Avant le démarrage de l’enquête, une communication auprès de l’ensemble des salariés sur les principes et les objectifs de la démarche évite la propagation de rumeurs pouvant perturber le bon déroulement de l’enquête. 

 

4. Conduire l’enquête

a. Mener les entretiens

Organiser des entretiens formels avec les salariés impliqués directement ou indirectement (victimes, personnes incriminés, témoins, collègues, etc.) vise à recueillir des éléments factuels pour comprendre ce qui s’est passé. 

Lors des entretiens, les enquêteurs s’appliquent à pratiquer l’écoute active basée sur des questions ouvertes et la reformulation.  A ce stade de l’enquête, toute conclusion hâtive est à proscrire.

Avant le démarrage de chaque entretien, expliquer les principes de l’enquête basés notamment sur la discrétion,  l’anonymat et la protection de la parole rassure les salariés interviewés.

b. Analyser les données 

L’analyse de certains documents comme le document unique d’évaluation des risques, le planning, le relevé des heures réalisées, le taux de remplacement des absents, les objectifs fixés et les moyens à disposition pour les atteindre, formations suivies, etc. éclaire  les enquêteurs sur le travail réel, les conditions de travail et les mesures existantes de prévention. 

c. Rechercher les causes  

Au regard des faits recueillis et analysés, la commission d’enquête recherche les facteurs favorisant les violences internes : mobilité forcée, mise en concurrence des salariés, manque d'équité dans la répartition du travail, non-remplacement des absents, travail en open-space, etc. 

Le rôle des représentants du personnel n'est surtout pas de rechercher des coupables, de désigner « les bons et les méchants » et de déduire des conclusions hâtives avant un examen approfondi et circonspect de la situation.

 

d. Recenser les mesures de prévention

Une fois les causes identifiées, la commission étudie les mesures de prévention à envisager afin d'éradiquer le risque de violences internes. 

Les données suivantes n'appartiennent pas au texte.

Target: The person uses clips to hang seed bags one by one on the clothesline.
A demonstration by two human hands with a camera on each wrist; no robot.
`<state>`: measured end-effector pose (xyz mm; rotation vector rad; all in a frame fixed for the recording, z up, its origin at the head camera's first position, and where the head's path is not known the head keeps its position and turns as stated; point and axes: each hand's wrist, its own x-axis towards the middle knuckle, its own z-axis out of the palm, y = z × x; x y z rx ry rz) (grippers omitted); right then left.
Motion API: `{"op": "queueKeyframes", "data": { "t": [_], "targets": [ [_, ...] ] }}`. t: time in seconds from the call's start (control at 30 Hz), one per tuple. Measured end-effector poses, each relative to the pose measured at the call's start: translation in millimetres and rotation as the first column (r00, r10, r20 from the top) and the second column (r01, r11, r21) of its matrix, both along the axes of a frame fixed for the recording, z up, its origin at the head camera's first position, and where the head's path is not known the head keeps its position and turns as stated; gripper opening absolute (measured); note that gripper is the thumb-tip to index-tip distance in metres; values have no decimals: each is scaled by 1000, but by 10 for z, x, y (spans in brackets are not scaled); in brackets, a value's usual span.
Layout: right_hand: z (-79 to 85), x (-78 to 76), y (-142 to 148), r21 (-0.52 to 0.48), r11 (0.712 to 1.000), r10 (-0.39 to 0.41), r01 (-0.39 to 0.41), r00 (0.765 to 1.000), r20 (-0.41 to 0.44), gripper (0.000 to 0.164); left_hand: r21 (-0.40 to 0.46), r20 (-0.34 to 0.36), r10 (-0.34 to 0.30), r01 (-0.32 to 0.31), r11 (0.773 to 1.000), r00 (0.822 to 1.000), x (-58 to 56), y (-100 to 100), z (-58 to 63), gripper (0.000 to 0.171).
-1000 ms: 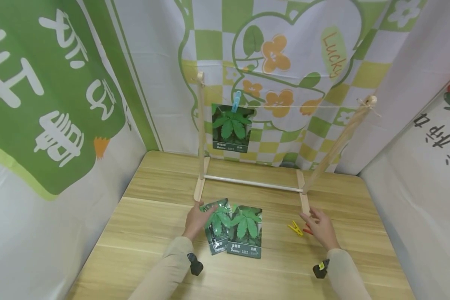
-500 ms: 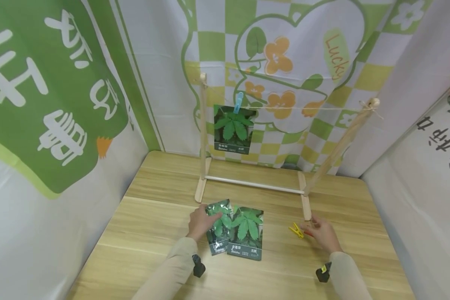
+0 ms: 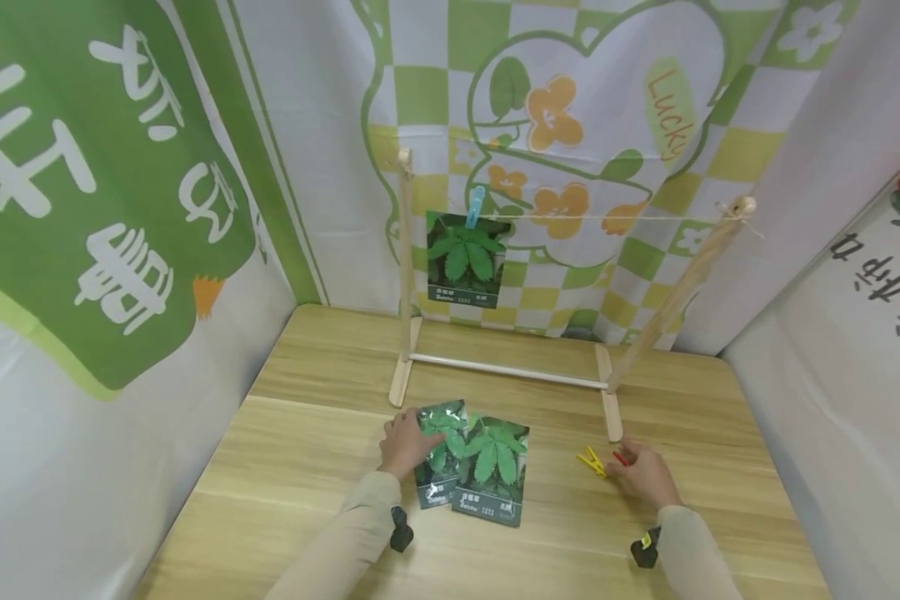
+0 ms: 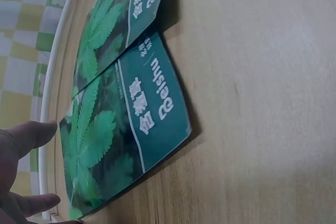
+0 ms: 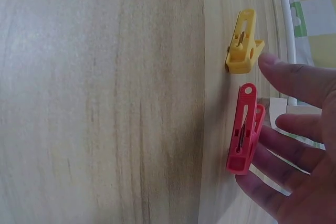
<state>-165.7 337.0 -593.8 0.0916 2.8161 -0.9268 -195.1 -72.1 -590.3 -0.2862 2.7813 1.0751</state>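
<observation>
Red clip [image 5: 244,129]: beside our right hand [image 3: 645,475]; fingers apart, contact unclear.
Green packet [image 3: 440,471]: left hand [image 3: 405,446] at edge, fingers apart.

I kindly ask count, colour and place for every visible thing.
Wood-grain table: 1, light brown, below
Wooden stand: 1, pale, on table
Thin string: 1, whitish, across stand
Leaf-printed packets: 3, dark green, two on table, one hanging
Blue plastic clothespin: 1, blue, on string
Yellow plastic clothespin: 1, yellow, on table
Red plastic clothespin: 1, red, beside yellow
Printed curtains: 3, multicoloured, behind, beside
Cameras: 2, black, at wrists
Sleeves: 2, beige, on arms
Left hand: 1, by packets
Right hand: 1, by red clothespin
</observation>
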Motion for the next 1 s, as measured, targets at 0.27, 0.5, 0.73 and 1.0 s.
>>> {"op": "queueKeyframes", "data": {
  "t": [0.27, 0.5, 0.73, 1.0],
  "targets": [
    [-39, -3, -16, 34, 999, 14, -13, 999, -35, 60, -68, -11, -30, 29, 997, 999, -16, 81, -59, 75],
    [-21, 1, -45, 44, 999, 10, -9, 1000, -29, 51, -119, -19, -7, 5, 993, 1000, -13, 178, -83, 82],
    [-55, 5, -38, 54, 998, -8, 9, 1000, -21, 46, -221, -52, -7, -5, 975, 999, -11, 239, -123, 82],
    [-59, 16, 35, -21, 995, -92, 93, 995, 40, 48, -173, -92, -9, -7, 985, 996, -1, 198, -118, 77]
  ]
}}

En agissant sur l’organisation, la prévention primaire est à privilégier. Elle diminue voire supprime les causes de violences internes. Exemples : effectifs suffisants en cas de pics d’activité, prise en charge par un tuteur en cas d’affectation à un nouveau poste,  diminution des cadences, définition d'objectifs réalistes,  etc.

La prévention secondaire protège les personnes des effets des risques psychosociaux, mais ne les supprime pas les causes. Cela peut être : formation des salariés et des managers aux RPS, etc.

La prévention tertiaire répare les victimes par des soins médicaux, un accompagnement psychologiques, etc. 

5. Décider à la suite des conclusions de l’enquête

Au cours d’une réunion extraordinaire du CSE , la commission présente son rapport et ses préconisations en matière de prévention aux autres membres du  comité. Ces derniers peuvent réagir en émettant des commentaires et observations. Le comité  peut décider de :

• Poursuivre les investigations afin de recueillir certaines informations complémentaires  ;

ou 

• Soumettre le rapport de la commission d’enquête au vote pour  validation.

Les procès-verbaux du CSE concernant l’enquête en cas de violences internes ou de harcèlement sont confidentiels. Il convient  de conserver une trace écrite des débats et des propositions du comité. Le refus de mettre en œuvre les mesures proposées par le comité de la part de l'employeur doit être motivé.